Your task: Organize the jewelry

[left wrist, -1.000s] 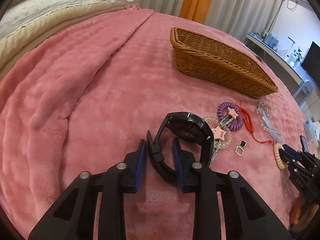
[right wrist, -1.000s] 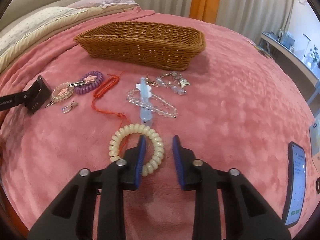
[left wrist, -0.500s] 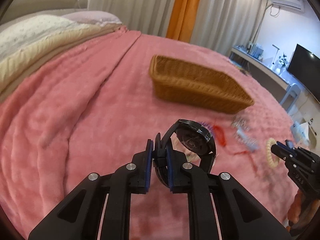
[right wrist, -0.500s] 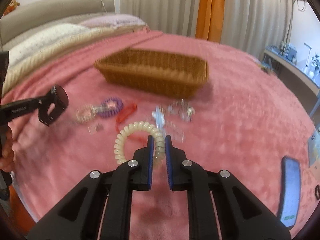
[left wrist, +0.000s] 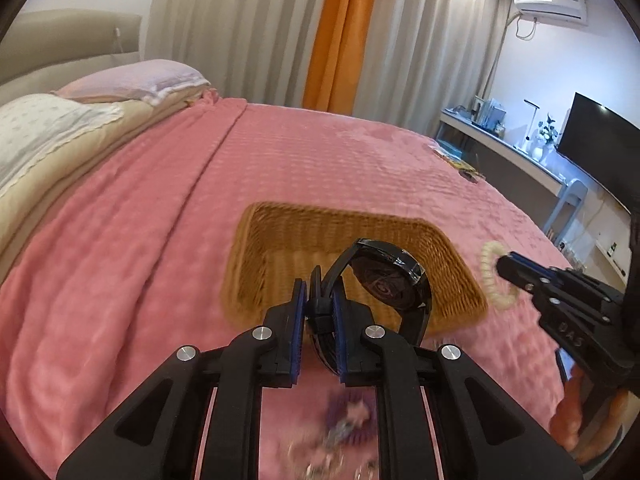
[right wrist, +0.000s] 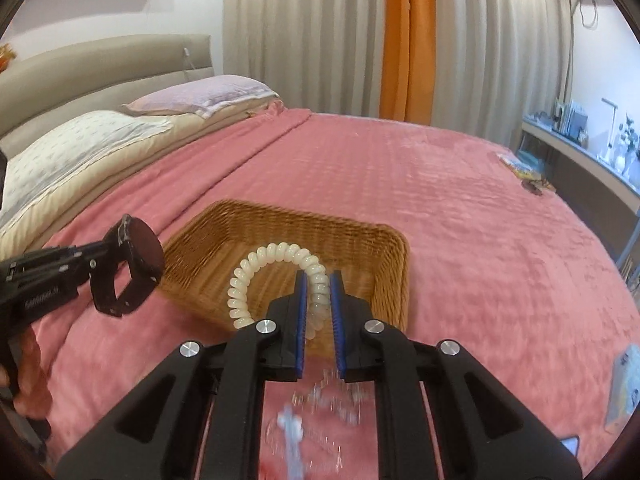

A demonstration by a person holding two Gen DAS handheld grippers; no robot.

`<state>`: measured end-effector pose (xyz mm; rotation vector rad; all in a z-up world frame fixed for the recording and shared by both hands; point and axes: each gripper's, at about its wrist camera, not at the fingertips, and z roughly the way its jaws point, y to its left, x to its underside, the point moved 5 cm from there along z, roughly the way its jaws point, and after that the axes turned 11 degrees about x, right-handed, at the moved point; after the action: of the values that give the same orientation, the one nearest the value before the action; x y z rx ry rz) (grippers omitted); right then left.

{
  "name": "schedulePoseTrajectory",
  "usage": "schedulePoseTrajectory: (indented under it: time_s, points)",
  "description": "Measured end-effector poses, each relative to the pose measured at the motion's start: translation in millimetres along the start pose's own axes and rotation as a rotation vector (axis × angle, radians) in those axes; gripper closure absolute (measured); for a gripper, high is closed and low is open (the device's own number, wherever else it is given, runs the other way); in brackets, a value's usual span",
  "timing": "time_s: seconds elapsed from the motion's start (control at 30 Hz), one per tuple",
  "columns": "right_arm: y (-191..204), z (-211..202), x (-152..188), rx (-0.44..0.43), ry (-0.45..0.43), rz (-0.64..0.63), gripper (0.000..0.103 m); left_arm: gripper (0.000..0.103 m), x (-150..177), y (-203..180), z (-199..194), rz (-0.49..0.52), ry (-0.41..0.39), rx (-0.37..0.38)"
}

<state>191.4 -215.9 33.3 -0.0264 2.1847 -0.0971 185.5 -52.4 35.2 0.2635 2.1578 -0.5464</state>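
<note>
My left gripper [left wrist: 319,292] is shut on the strap of a black wristwatch [left wrist: 388,280] and holds it in the air just in front of the wicker basket [left wrist: 280,240]. My right gripper [right wrist: 318,292] is shut on a cream spiral hair tie [right wrist: 272,264] and holds it over the near rim of the same basket [right wrist: 384,248]. The watch also shows at left in the right wrist view [right wrist: 134,264], and the hair tie at right in the left wrist view [left wrist: 494,276]. The basket's inside looks bare where it shows.
The basket stands on a pink blanket [left wrist: 160,220] covering a bed. Blurred jewelry lies on the blanket below the left gripper [left wrist: 344,428] and below the right gripper [right wrist: 320,408]. Pillows [right wrist: 80,140] lie at far left. A phone [right wrist: 624,380] lies at right.
Both grippers closed on their items, the watch and the hair tie, lifted them off the blanket and carried them forward to the basket.
</note>
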Motion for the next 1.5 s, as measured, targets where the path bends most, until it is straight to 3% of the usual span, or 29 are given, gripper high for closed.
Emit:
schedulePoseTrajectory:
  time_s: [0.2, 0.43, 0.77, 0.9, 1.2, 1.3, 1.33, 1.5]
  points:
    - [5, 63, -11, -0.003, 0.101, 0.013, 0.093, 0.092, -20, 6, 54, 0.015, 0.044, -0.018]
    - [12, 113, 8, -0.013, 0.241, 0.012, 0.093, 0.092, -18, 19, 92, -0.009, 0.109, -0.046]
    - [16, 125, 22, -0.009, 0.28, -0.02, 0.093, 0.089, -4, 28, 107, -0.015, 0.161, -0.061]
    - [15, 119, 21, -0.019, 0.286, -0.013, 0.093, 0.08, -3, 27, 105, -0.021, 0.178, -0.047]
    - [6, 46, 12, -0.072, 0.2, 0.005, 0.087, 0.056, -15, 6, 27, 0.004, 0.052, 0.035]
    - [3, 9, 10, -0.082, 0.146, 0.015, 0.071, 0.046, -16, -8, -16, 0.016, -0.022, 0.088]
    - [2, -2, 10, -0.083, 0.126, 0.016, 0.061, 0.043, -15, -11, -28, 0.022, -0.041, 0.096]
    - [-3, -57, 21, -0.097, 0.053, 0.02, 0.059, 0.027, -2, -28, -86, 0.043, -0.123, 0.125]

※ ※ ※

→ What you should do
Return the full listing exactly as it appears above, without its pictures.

→ Answer to the exercise
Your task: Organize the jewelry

[left wrist, -1.000s] 
[right wrist, -1.000s] 
[left wrist, -0.500s] 
[right wrist, -0.500s] 
[left wrist, +0.000s] 
[right wrist, +0.000s] 

A demonstration by a person holding two Gen DAS handheld grippers; no robot.

`<state>`: measured end-effector pose (xyz mm; rotation vector rad; all in a z-up world frame fixed for the recording and shared by both hands; point and axes: each gripper's, at about its wrist camera, not at the fingertips, and z roughly the way its jaws point, y to its left, x to its underside, the point moved 5 cm from there along z, roughly the way its jaws point, and after that the axes turned 11 degrees about x, right-handed, at the moved point; after the action: of the values that give the same orientation, the one nearest the value before the action; x y z rx ry rz) (grippers omitted); right then left.

{
  "name": "schedulePoseTrajectory",
  "usage": "schedulePoseTrajectory: (indented under it: time_s, points)",
  "description": "Measured end-effector poses, each relative to the pose measured at the motion's start: translation in millimetres along the start pose's own axes and rotation as a rotation vector (axis × angle, radians) in those axes; gripper closure absolute (measured); for a gripper, high is closed and low is open (the device's own number, wherever else it is given, runs the other way); in brackets, a value's usual span",
  "timing": "time_s: seconds elapsed from the motion's start (control at 30 Hz), one per tuple",
  "columns": "right_arm: y (-191..204), z (-211..202), x (-152..188), rx (-0.44..0.43), ry (-0.45..0.43), rz (-0.64..0.63), gripper (0.000..0.103 m); left_arm: gripper (0.000..0.103 m), x (-150..177), y (-203..180), z (-199..194), rz (-0.49..0.52), ry (-0.41..0.39), rx (-0.37..0.38)"
}

<state>191.4 -215.9 33.3 -0.0264 2.1847 -0.0971 185.5 -52.4 35.2 0.2635 2.1578 -0.5464</state>
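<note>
My left gripper [left wrist: 319,292] is shut on the strap of a black wristwatch [left wrist: 388,280] and holds it in the air just in front of the wicker basket [left wrist: 280,240]. My right gripper [right wrist: 318,292] is shut on a cream spiral hair tie [right wrist: 272,264] and holds it over the near rim of the same basket [right wrist: 384,248]. The watch also shows at left in the right wrist view [right wrist: 134,264], and the hair tie at right in the left wrist view [left wrist: 494,276]. The basket's inside looks bare where it shows.
The basket stands on a pink blanket [left wrist: 160,220] covering a bed. Blurred jewelry lies on the blanket below the left gripper [left wrist: 344,428] and below the right gripper [right wrist: 320,408]. Pillows [right wrist: 80,140] lie at far left. A phone [right wrist: 624,380] lies at right.
Both grippers closed on their items, the watch and the hair tie, lifted them off the blanket and carried them forward to the basket.
</note>
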Motion for the next 1.5 s, as measured, targets where the path bends most, until it is straight to 3% of the usual span, or 29 are given, gripper high for closed.
Emit:
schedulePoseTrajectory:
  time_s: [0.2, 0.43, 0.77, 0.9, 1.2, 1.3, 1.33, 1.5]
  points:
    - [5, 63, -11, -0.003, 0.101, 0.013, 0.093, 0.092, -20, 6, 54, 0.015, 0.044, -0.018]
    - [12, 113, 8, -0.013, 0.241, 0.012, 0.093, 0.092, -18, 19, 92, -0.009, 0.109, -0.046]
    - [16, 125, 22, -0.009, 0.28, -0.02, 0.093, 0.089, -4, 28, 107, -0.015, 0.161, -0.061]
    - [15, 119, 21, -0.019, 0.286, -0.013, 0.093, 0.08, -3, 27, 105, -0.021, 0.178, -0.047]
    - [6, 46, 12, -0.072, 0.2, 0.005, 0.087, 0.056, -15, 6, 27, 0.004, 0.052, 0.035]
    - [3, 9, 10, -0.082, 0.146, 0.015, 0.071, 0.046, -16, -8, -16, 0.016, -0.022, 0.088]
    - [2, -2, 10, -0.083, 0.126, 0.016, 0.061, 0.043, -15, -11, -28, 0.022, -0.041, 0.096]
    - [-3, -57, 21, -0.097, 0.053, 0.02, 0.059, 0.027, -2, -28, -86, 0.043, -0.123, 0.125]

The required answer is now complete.